## [Activity]
Nothing should appear in the answer except the lines below from the line containing "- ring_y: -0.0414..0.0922" through the line containing "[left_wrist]", copied exactly, with pictures left out.

__________________________________________________

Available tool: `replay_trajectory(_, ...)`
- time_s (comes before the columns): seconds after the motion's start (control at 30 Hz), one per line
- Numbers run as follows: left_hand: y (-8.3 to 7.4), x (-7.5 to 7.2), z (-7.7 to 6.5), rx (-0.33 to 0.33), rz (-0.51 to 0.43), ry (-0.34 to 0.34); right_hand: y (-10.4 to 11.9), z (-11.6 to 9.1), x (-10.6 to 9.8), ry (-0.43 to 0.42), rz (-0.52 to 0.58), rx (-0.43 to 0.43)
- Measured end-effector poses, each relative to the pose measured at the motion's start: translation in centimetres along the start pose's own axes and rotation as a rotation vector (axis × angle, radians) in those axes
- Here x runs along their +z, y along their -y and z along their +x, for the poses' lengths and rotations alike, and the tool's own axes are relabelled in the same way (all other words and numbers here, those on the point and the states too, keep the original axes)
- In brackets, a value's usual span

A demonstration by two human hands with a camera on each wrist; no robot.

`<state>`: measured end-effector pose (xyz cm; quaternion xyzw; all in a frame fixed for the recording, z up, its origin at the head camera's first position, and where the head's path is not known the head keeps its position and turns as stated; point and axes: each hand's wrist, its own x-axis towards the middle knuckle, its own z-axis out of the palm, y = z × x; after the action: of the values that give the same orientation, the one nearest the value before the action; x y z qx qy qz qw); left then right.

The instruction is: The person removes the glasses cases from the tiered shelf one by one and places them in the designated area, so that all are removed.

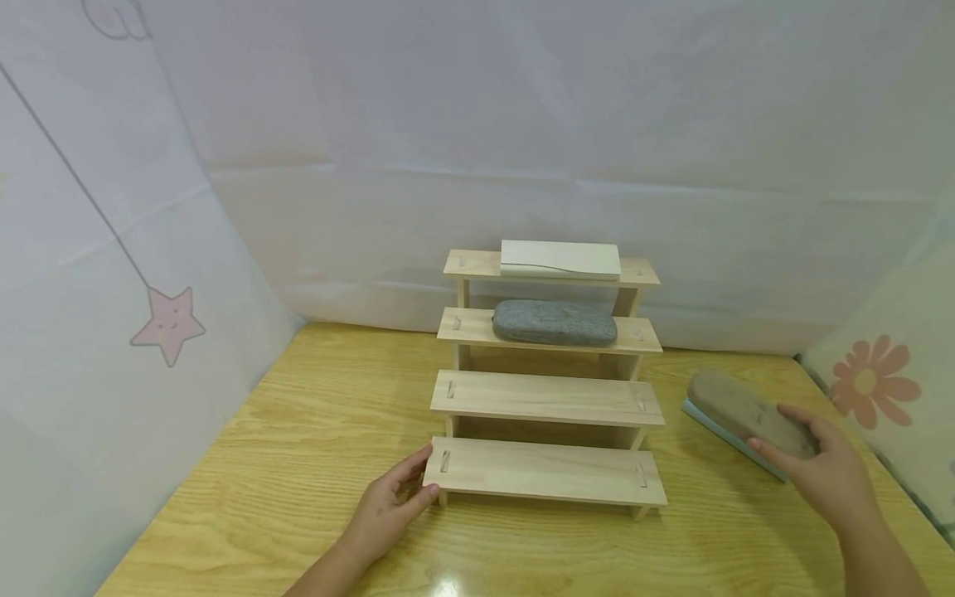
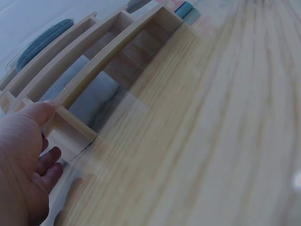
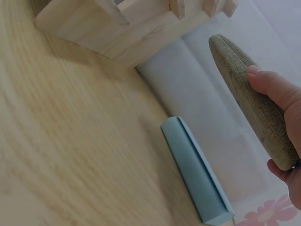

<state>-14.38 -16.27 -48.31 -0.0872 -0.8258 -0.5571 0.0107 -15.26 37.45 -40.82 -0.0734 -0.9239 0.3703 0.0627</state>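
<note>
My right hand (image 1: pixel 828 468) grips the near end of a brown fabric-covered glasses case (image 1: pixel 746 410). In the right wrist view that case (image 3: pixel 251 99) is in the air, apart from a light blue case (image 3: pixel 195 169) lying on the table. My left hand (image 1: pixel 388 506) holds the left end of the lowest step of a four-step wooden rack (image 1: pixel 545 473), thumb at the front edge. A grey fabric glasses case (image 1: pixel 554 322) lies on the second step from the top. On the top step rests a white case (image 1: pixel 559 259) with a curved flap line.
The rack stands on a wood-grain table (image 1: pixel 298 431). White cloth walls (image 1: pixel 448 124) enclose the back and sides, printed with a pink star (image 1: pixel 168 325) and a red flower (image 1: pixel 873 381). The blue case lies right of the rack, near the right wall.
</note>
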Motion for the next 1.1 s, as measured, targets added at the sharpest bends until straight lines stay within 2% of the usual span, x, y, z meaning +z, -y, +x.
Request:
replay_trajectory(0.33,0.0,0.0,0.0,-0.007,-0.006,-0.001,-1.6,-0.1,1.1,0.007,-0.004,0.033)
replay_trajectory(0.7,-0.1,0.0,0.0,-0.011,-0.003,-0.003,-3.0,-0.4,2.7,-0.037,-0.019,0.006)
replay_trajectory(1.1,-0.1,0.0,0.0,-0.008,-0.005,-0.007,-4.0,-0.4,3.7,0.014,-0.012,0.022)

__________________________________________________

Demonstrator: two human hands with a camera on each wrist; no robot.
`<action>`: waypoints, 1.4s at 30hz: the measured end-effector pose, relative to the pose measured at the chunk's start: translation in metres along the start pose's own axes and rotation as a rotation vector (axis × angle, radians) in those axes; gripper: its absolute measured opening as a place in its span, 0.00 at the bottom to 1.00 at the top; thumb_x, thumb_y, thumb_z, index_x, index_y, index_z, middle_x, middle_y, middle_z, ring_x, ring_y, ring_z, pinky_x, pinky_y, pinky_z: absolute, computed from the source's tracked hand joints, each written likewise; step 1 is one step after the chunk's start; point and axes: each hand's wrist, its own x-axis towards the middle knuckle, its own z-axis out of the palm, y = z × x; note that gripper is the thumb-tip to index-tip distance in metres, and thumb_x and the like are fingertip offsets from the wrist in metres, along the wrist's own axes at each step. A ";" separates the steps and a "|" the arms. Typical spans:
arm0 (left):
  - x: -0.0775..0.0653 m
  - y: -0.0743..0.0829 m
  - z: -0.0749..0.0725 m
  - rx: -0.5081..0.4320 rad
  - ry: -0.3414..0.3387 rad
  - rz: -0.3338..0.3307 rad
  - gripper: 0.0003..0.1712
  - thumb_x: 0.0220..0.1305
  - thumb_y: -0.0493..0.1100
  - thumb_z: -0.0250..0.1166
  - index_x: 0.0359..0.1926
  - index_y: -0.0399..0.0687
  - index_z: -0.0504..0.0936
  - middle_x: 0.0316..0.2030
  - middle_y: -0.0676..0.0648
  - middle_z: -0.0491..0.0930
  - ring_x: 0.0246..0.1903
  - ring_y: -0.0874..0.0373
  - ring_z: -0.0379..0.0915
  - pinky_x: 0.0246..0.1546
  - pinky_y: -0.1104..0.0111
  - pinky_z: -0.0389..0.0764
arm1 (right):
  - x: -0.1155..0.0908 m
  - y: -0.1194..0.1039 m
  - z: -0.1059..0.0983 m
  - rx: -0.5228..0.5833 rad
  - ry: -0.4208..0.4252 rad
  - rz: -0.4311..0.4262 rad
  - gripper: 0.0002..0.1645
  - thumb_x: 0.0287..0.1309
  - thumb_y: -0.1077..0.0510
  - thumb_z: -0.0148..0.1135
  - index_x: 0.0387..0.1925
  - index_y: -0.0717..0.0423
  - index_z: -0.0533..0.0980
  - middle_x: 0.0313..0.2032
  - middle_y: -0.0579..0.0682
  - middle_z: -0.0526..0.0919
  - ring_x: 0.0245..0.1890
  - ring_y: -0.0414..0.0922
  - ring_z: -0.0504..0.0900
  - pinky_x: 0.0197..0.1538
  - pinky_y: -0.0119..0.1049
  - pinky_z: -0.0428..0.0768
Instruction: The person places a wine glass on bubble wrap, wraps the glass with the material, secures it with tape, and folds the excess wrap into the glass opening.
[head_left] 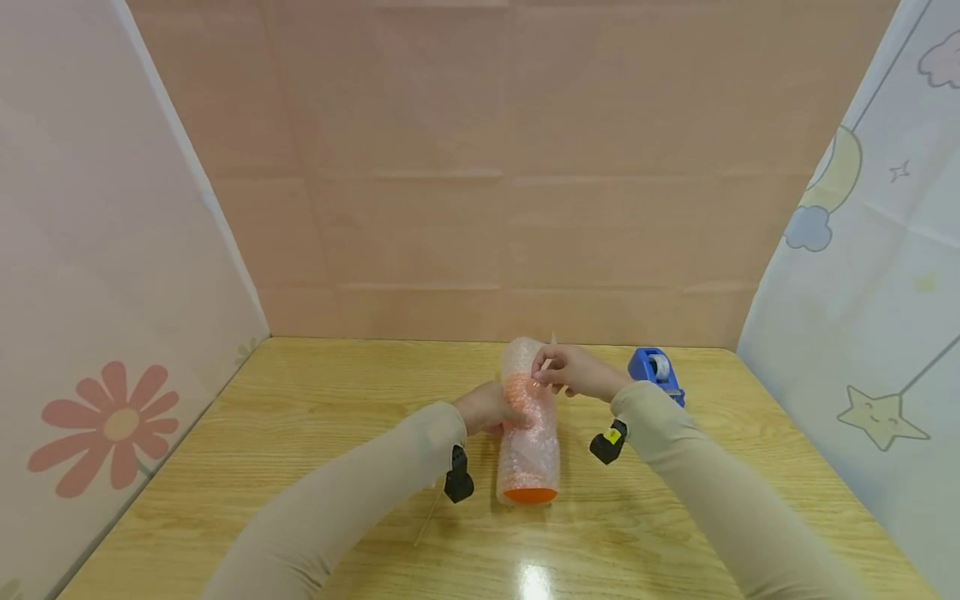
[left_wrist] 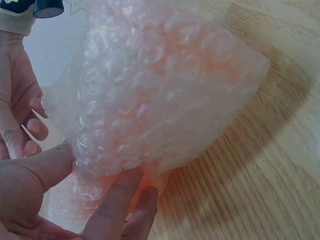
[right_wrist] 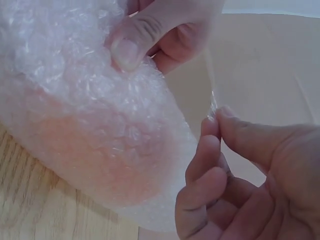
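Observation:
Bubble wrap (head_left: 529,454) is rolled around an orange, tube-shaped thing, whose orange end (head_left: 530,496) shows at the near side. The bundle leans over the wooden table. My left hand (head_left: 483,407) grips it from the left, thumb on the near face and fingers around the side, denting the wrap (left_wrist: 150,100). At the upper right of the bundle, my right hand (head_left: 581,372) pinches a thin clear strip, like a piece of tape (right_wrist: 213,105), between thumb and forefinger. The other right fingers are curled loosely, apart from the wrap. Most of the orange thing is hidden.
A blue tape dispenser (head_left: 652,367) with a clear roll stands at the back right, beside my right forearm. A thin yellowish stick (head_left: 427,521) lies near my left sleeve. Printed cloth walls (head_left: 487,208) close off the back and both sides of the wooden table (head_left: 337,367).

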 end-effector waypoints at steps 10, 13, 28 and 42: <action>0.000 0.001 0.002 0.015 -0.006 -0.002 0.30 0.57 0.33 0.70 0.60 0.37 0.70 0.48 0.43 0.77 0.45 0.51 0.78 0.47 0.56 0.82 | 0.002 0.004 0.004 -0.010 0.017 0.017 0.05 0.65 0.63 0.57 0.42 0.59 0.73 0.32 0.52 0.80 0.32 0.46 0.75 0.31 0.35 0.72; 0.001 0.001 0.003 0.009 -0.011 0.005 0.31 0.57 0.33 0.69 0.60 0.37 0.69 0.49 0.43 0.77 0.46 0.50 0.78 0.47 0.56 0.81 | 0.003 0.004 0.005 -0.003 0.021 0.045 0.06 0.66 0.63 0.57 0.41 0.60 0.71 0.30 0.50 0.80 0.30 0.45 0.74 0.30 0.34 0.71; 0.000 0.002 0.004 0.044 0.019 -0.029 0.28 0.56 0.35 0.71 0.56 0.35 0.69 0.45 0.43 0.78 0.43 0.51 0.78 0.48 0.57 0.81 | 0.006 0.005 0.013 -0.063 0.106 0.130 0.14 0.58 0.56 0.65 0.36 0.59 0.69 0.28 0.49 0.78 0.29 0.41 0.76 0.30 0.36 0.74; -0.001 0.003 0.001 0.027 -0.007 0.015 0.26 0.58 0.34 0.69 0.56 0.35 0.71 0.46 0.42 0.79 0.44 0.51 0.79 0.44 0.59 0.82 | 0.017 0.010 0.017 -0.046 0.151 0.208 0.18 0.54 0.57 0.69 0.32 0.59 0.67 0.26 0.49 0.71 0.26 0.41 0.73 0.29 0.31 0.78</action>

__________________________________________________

## [Exercise result]
  - ring_y: -0.0414..0.0922
  - ring_z: -0.0504..0.0900
  - pinky_x: 0.0197..0.1538
  - pinky_y: -0.0119..0.1049
  - pinky_z: -0.0428..0.0768
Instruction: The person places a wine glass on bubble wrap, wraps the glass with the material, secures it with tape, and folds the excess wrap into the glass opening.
[head_left] 
[left_wrist] 

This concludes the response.